The Central Sand Plains of Wisconsin is a landscape in which spring-seeded green manures could be used to provide benefits to irrigated cropping systems. This region has high nitrate concentrations in groundwater (Bero et al., 2014; Kraft et al., 1999), resulting, in part, from high-value, high-N-demand crops grown under pivot irrigation. Sweet corn is a common crop in this region and is typically harvested 90 d after planting (DAP), allowing for a range of planting dates in the spring and summer months. Current fertilizer guidelines for sweet corn are 168 kg·ha–1 N, but significant amounts of N leaching can occur if crop uptake is not synchronized with plant-available N in irrigated sandy soils (Yuan et al., 2017).
On sandy soils, cover crops can be used both to reduce N leaching (Snapp et al., 2005) and to supply N to the following cash crop (Andraski and Bundy, 2005). Past research on spring-planted legume and grass cover crops in the Central Sand Plains has shown varying N benefits for sweet corn grown after cover crop integration (Johnson et al., 2012; West et al., 2016). Investigating the potential benefits of field pea (Pisum sativum) as a spring-seeded cover crop preceding sweet corn in the Central Sands, West et al. (2016) and Johnson et al. (2012) determined no N benefit from field pea in this system. Beyond field pea, other legume cover crops have not been tested in this region for potential spring biomass production or N contribution to the cash crop production season. Grass green manures such as oat may also supply N to subsequent crops; Andraski and Bundy (2005) showed that oat supplied N to field corn in two of three growing seasons.
Beyond the degree of spring growth, other management factors may impact the N contribution of the cover crop. Cover crop termination methods and subsequent effects on N uptake by the cash crop have not been well studied. West et al. (2016) and Johnson et al. (2012) ended field pea cover crop through mechanical tillage. This aggressive termination technique, which incorporates the cover crop residue into the soil, may have increased decomposition of the plant material and mineralization of N, leading to asynchronous N availability, with N uptake and potential leaching losses. It is likely that chemical termination, without mechanical incorporation, would be more beneficial on sandy soil as a result of the more extended decomposition of the residue and subsequent N mineralization.
Outside of the Central Sands, other cover crops such as CV and BC have provided promising benefits of increased cash crop yields resulting from supplied N credits.
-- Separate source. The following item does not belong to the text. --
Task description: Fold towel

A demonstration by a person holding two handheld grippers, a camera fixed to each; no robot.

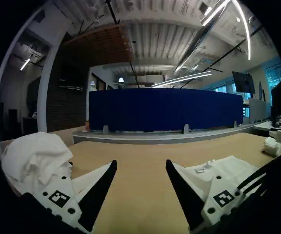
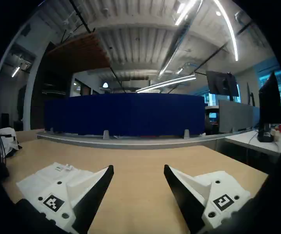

When grown as a full-season crop, CV has been shown to increase wheat yields compared with red clover (Bullied et al., 2002). On a sandy loam soil in Winnipeg, Canada, Thiessen Martens et al. (2005) measured an N credit of 29 to 45 kg·ha–1 after spring-planted CV. Ross et al. (2009) measured 84 to 110 kg·ha−1 N in their spring-planted BC after 14 to 16 weeks of growth, resulting in an increase in subsequent barley yield. For studies that have evaluated the benefit of cover crops on sweet corn yields, results have been quite variable, showing no effect (Isse et al., 1999) and neutral to positive effects (Bhardwaj, 2006; O’Reilly et al., 2012). In the case of O’Reilly et al. (2012), total sweet corn aboveground biomass (AGB) was greater with oat and oat and oilseed radish cover crops compared to no cover crop; however, this biomass increase did not translate to an increase in marketable sweet corn yield.
Evaluation of other legume cover crops is warranted, as is their effect on crop yield and N fertilizer equivalent. The goal of the study was to determine the N credit of spring-planted grass and legume cover crops (oat, oat + BC, CV, and BC) for sweet corn on irrigated sand, as measured by differences in agronomically optimum N rates determined by nonlinear regression. Specific study objectives were 1) to measure spring-planted cover crop growth and N content, and 2) to determine the impact of spring planted cover crops on sweet corn yield.